#### [Problem details]
Beginning with the line that has "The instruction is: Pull", please write out the remaining lines of the material exactly, the last one included.
- Opening Delimiter -
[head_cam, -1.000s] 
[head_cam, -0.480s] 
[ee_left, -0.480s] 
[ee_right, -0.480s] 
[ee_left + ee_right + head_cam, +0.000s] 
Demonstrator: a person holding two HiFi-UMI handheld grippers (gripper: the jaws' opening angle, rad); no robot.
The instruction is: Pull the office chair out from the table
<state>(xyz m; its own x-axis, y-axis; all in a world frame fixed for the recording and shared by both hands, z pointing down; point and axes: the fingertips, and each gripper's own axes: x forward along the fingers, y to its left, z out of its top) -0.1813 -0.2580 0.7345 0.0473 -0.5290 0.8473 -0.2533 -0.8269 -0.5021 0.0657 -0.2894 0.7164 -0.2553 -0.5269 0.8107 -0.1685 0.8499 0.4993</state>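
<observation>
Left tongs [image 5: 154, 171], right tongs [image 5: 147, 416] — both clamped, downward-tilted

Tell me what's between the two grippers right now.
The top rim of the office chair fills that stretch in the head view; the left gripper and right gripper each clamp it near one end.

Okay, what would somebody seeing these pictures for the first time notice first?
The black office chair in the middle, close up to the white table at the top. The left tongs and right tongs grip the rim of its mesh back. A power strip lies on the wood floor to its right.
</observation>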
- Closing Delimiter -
#### [Response below]
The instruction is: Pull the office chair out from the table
<state>(xyz m; its own x-axis, y-axis; all in a world frame fixed for the recording and shared by both hands, z pointing down; point and axes: the fingertips, and each gripper's own axes: x forward along the fingers, y to its left, z out of its top) -0.1813 -0.2580 0.7345 0.0473 -0.5290 0.8473 -0.2533 -0.8269 -0.5021 0.0657 -0.2894 0.7164 -0.2553 -0.5269 0.8107 -0.1685 0.8499 0.4993</state>
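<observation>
Left tongs [image 5: 154, 171], right tongs [image 5: 147, 416] — both clamped, downward-tilted

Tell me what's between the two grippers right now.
The top rim of the office chair fills that stretch in the head view; the left gripper and right gripper each clamp it near one end.

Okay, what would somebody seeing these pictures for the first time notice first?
The black office chair in the middle, close up to the white table at the top. The left tongs and right tongs grip the rim of its mesh back. A power strip lies on the wood floor to its right.
</observation>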

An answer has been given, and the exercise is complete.